Filter the records for "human" and keep each line that has it.

> **Records for processing**:

=== Begin Enclosure ===

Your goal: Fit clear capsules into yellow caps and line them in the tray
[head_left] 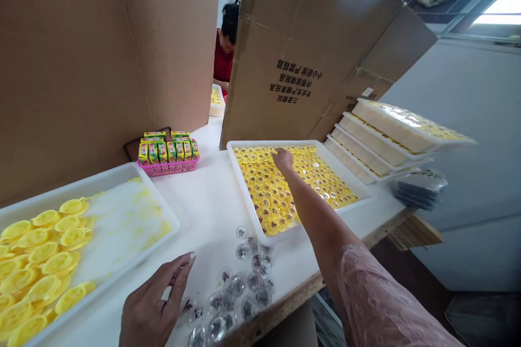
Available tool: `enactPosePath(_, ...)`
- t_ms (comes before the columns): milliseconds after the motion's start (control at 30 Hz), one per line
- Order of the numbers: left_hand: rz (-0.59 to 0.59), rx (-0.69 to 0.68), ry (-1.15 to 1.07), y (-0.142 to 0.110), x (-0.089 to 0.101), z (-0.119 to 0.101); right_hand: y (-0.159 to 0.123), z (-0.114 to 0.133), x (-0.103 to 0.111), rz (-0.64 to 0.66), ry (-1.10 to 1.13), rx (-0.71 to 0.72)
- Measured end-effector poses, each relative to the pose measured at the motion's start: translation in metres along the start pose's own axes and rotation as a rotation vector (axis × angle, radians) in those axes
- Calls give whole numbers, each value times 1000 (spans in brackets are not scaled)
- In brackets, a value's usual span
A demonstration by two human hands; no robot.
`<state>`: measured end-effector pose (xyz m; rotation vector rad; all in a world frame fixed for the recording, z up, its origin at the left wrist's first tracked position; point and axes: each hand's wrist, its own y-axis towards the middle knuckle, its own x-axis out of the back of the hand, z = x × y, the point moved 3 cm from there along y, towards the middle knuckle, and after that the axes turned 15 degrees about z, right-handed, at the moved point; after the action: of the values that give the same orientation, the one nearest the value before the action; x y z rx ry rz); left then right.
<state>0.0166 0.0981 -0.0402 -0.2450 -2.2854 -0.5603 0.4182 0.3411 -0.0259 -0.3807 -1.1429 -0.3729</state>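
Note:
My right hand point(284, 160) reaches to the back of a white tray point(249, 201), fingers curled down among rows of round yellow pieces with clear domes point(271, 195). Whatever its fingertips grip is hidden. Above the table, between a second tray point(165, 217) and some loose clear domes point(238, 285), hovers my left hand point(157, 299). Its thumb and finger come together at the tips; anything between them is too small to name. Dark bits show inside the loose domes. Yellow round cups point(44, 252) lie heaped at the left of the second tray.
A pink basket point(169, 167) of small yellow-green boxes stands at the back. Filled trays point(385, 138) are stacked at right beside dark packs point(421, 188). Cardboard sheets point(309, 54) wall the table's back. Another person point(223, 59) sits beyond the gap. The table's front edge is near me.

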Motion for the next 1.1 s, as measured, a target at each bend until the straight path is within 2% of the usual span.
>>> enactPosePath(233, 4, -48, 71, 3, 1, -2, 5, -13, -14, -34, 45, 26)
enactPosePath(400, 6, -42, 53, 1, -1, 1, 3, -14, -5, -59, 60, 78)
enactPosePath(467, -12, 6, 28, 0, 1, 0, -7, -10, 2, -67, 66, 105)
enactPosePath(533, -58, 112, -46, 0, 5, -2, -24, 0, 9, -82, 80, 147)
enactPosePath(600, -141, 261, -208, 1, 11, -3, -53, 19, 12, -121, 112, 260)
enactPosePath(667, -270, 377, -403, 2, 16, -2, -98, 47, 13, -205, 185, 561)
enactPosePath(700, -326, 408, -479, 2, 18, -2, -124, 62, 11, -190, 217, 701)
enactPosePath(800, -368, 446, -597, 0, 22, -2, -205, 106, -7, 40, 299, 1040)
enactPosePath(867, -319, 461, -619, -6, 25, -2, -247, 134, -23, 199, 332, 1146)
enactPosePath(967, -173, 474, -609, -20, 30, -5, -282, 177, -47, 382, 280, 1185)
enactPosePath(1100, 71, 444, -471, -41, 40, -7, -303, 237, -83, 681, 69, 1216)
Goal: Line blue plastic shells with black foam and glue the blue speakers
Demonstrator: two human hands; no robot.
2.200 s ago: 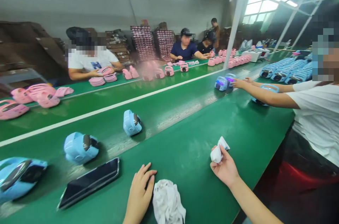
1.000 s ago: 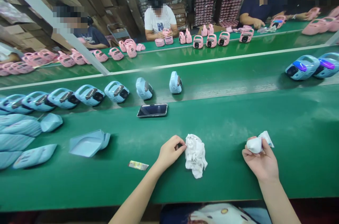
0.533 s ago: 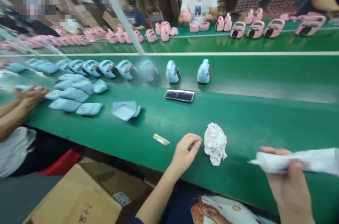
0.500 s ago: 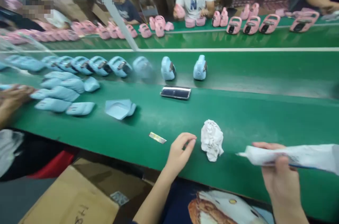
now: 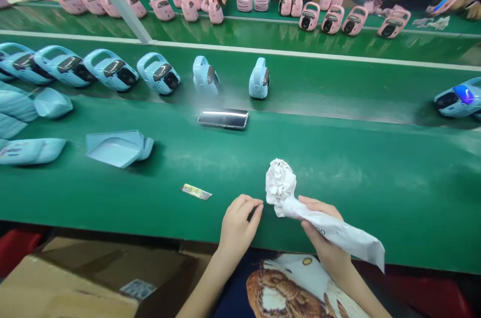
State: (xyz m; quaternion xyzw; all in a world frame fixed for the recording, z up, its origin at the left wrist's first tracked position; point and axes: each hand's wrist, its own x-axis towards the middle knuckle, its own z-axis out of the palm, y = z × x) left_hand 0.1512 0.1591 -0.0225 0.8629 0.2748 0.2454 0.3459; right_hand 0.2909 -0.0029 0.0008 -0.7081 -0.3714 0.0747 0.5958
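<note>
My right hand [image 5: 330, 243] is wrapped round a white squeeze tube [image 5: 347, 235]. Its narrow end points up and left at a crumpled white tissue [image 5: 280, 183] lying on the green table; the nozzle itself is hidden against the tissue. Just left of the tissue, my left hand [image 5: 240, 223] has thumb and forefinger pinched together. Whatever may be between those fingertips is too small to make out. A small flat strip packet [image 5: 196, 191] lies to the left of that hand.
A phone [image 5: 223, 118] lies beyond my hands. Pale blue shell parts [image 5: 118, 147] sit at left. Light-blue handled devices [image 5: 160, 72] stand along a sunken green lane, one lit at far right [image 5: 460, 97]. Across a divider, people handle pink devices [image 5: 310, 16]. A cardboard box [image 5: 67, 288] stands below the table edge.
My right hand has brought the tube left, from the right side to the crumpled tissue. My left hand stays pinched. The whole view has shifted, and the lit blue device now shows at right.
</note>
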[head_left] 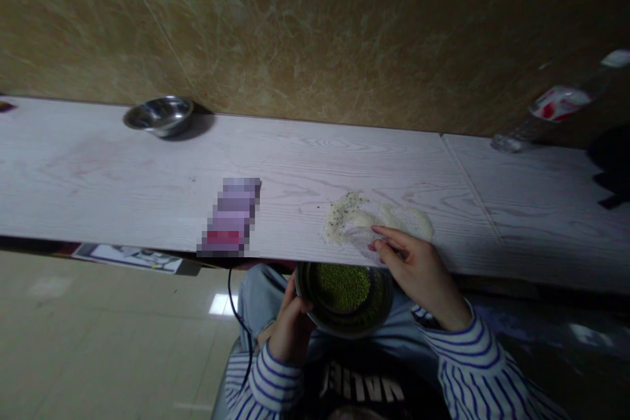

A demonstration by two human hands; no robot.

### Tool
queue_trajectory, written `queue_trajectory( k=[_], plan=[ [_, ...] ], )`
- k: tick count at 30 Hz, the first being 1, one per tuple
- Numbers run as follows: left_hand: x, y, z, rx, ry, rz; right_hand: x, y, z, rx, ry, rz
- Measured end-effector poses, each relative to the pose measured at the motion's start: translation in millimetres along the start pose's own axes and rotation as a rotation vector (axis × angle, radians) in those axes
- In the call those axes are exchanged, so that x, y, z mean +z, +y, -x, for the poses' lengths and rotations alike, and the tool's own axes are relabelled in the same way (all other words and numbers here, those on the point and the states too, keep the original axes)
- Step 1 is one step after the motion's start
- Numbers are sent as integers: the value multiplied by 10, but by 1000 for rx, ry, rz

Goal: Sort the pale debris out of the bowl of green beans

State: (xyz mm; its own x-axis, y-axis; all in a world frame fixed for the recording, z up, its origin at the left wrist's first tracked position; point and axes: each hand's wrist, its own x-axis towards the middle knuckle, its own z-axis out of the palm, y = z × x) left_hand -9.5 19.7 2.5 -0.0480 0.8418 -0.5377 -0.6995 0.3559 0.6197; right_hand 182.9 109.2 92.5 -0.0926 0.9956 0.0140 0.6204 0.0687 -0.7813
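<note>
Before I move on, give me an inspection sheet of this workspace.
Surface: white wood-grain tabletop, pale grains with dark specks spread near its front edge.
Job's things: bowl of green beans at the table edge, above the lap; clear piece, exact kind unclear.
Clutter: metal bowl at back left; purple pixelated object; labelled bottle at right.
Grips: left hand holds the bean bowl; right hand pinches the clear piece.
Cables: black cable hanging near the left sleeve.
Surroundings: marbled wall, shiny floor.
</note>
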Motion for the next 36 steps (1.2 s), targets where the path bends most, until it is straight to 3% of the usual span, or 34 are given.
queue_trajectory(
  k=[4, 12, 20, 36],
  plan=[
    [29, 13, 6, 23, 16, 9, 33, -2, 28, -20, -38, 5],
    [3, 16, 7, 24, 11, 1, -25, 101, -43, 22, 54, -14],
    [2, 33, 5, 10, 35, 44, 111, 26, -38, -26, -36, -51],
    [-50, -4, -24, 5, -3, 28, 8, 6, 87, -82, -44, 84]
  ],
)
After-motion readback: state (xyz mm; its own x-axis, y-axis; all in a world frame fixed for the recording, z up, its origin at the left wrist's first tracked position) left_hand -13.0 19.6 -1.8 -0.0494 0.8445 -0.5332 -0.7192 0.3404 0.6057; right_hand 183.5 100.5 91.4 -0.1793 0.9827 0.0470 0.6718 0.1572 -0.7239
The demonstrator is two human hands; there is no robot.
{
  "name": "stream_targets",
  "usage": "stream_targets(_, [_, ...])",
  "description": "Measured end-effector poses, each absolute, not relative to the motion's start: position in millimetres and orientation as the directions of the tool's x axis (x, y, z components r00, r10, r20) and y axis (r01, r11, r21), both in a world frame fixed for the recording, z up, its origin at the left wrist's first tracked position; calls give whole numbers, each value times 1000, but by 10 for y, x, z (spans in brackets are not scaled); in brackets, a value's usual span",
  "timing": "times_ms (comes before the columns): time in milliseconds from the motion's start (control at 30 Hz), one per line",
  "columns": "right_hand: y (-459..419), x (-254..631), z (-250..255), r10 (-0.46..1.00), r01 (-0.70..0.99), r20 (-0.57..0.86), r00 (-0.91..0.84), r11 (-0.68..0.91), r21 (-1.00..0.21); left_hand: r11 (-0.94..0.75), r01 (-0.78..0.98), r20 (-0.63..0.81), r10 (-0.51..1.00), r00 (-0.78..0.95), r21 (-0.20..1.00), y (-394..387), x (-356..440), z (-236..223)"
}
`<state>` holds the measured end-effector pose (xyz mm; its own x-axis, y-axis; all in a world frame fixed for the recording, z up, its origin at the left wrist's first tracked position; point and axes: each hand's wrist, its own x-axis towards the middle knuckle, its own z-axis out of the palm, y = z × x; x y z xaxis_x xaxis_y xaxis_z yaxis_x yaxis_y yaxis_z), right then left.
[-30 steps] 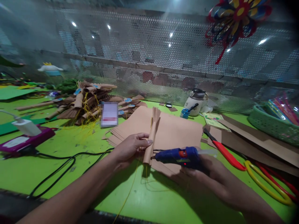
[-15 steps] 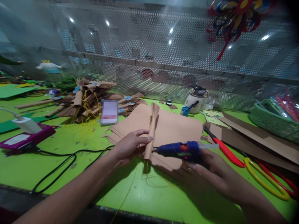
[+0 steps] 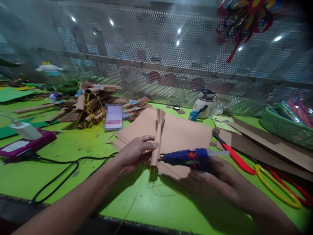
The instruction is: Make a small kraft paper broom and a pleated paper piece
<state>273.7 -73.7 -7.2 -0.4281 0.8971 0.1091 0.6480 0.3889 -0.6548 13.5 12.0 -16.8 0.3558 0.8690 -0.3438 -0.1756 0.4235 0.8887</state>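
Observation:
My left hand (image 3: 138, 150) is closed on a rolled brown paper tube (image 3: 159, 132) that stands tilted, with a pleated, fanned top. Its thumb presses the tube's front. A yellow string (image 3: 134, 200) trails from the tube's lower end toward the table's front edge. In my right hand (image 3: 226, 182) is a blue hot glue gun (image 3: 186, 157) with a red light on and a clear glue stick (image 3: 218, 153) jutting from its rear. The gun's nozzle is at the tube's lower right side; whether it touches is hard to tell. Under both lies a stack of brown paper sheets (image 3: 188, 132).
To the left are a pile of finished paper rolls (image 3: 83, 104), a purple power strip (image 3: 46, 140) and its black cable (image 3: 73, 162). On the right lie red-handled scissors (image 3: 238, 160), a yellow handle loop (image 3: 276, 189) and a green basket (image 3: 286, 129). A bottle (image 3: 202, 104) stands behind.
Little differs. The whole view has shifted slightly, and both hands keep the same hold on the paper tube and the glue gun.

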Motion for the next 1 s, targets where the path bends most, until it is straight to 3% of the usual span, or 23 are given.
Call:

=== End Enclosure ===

> **Solution to this exercise**:
A demonstration by two human hands; no robot.
Demonstrator: two human hands; no robot.
A demonstration by two human hands; no robot.
The demonstrator is two human hands; there is no robot.

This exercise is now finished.